- **WHAT IS BEING ASKED**: Print the listing again exactly, leaving nothing out.

- **COLLECTED DATA**:
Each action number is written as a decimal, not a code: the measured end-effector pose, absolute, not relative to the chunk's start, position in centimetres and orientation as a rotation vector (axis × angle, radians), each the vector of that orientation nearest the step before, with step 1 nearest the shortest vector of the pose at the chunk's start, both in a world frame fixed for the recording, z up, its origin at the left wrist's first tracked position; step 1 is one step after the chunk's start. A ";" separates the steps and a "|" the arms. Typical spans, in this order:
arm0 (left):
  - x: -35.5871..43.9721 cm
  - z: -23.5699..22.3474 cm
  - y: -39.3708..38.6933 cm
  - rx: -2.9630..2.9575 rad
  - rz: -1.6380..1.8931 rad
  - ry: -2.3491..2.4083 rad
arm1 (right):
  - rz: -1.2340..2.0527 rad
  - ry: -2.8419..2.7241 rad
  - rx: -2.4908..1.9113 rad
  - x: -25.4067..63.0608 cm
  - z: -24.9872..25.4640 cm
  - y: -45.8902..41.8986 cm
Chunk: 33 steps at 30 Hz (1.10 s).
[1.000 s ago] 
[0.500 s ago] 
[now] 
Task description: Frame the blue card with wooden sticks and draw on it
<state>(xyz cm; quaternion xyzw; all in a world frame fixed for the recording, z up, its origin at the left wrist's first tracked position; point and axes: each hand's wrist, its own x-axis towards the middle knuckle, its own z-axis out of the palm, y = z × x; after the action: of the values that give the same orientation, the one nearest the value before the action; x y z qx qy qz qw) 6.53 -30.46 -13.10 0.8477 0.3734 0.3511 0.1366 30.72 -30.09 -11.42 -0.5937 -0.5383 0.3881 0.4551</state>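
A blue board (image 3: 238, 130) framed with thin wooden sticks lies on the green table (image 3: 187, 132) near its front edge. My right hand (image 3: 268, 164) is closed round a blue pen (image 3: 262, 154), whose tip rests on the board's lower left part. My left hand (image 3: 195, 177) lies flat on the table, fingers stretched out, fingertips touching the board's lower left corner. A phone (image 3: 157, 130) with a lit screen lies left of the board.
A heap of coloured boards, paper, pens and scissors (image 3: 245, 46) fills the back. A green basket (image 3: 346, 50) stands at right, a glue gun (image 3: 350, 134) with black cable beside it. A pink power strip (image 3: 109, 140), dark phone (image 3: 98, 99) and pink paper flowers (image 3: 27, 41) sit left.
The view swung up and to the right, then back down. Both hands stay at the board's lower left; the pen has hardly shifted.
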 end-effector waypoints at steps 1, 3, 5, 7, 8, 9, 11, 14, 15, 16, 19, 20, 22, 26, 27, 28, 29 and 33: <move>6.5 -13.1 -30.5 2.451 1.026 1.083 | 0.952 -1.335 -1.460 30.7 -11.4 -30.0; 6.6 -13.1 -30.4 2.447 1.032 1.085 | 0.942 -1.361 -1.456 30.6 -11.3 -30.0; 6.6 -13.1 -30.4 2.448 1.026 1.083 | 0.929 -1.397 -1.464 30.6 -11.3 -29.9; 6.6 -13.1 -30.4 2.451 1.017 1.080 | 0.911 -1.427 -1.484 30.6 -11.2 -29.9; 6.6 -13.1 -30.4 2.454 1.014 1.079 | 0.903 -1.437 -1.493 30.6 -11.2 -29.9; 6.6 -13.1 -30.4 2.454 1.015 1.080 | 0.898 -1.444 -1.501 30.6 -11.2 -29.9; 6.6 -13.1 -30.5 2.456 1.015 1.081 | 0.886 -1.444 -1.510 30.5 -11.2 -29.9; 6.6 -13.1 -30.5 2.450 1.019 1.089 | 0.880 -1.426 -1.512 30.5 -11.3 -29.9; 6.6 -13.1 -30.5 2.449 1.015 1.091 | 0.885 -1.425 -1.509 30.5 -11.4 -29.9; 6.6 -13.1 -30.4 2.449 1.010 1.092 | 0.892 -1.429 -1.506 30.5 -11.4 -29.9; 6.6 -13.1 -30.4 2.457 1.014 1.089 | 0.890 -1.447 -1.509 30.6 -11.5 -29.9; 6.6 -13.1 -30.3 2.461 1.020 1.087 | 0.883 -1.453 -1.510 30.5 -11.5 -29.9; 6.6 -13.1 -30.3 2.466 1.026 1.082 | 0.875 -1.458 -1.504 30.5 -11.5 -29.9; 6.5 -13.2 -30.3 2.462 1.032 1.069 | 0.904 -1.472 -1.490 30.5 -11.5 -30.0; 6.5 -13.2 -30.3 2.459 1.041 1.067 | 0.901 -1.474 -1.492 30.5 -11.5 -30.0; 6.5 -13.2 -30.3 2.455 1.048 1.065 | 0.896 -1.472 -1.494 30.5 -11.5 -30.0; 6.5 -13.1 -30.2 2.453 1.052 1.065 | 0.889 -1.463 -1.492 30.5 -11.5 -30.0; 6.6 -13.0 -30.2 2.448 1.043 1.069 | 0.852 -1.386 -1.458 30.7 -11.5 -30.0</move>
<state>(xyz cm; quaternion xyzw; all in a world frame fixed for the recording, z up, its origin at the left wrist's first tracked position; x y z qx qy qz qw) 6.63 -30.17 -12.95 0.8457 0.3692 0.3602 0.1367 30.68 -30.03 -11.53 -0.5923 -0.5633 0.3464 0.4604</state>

- **SOLUTION**:
Each action number is written as a decimal, not a code: the measured end-effector pose, absolute, not relative to the chunk's start, position in centimetres and orientation as a rotation vector (axis × angle, radians), each the vector of that orientation nearest the step before, with step 1 nearest the shortest vector of the pose at the chunk's start, both in a world frame fixed for the recording, z up, its origin at the left wrist's first tracked position; step 1 is one step after the chunk's start. A ";" separates the steps and a "|" the arms. Typical spans, in this order:
arm0 (left):
  - x: -35.5871..43.9721 cm
  - z: -23.5699..22.3474 cm
  - y: -39.3708..38.6933 cm
  - rx: -2.9630..2.9575 rad
  - rz: -1.6380..1.8931 rad
  - ry: -2.3491..2.4083 rad
arm1 (right):
  - rz: -1.2340..2.0527 rad
  - ry: -2.8419..2.7241 rad
  - rx: -2.4908..1.9113 rad
  - x: -25.4067..63.0608 cm
  - z: -24.9872..25.4640 cm
  - y: -45.8902..41.8986 cm
Chunk: 33 steps at 30 Hz (1.10 s).
[1.000 s ago] 
[0.500 s ago] 
[now] 
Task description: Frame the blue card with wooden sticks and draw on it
<state>(xyz cm; quaternion xyzw; all in a world frame fixed for the recording, z up, its origin at the left wrist's first tracked position; point and axes: each hand's wrist, its own x-axis towards the middle knuckle, its own z-axis out of the palm, y = z × x; after the action: of the values that give the same orientation, the one nearest the value before the action; x y z qx qy qz qw) 6.53 -30.46 -13.10 0.8477 0.3734 0.3511 0.1366 30.72 -30.09 -11.42 -0.5937 -0.5383 0.3881 0.4551</state>
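A blue board (image 3: 238, 130) framed with thin wooden sticks lies on the green table (image 3: 187, 132) near its front edge. My right hand (image 3: 268, 164) is closed round a blue pen (image 3: 262, 154), whose tip rests on the board's lower left part. My left hand (image 3: 195, 177) lies flat on the table, fingers stretched out, fingertips touching the board's lower left corner. A phone (image 3: 157, 130) with a lit screen lies left of the board.
A heap of coloured boards, paper, pens and scissors (image 3: 245, 46) fills the back. A green basket (image 3: 346, 50) stands at right, a glue gun (image 3: 350, 134) with black cable beside it. A pink power strip (image 3: 109, 140), dark phone (image 3: 98, 99) and pink paper flowers (image 3: 27, 41) sit left.
The view swung up and to the right, then back down. Both hands stay at the board's lower left; the pen has hardly shifted.
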 end-effector waypoints at steps 1, 3, 5, 7, 8, 9, 11, 14, 15, 16, 19, 20, 22, 26, 27, 28, 29 and 33: <move>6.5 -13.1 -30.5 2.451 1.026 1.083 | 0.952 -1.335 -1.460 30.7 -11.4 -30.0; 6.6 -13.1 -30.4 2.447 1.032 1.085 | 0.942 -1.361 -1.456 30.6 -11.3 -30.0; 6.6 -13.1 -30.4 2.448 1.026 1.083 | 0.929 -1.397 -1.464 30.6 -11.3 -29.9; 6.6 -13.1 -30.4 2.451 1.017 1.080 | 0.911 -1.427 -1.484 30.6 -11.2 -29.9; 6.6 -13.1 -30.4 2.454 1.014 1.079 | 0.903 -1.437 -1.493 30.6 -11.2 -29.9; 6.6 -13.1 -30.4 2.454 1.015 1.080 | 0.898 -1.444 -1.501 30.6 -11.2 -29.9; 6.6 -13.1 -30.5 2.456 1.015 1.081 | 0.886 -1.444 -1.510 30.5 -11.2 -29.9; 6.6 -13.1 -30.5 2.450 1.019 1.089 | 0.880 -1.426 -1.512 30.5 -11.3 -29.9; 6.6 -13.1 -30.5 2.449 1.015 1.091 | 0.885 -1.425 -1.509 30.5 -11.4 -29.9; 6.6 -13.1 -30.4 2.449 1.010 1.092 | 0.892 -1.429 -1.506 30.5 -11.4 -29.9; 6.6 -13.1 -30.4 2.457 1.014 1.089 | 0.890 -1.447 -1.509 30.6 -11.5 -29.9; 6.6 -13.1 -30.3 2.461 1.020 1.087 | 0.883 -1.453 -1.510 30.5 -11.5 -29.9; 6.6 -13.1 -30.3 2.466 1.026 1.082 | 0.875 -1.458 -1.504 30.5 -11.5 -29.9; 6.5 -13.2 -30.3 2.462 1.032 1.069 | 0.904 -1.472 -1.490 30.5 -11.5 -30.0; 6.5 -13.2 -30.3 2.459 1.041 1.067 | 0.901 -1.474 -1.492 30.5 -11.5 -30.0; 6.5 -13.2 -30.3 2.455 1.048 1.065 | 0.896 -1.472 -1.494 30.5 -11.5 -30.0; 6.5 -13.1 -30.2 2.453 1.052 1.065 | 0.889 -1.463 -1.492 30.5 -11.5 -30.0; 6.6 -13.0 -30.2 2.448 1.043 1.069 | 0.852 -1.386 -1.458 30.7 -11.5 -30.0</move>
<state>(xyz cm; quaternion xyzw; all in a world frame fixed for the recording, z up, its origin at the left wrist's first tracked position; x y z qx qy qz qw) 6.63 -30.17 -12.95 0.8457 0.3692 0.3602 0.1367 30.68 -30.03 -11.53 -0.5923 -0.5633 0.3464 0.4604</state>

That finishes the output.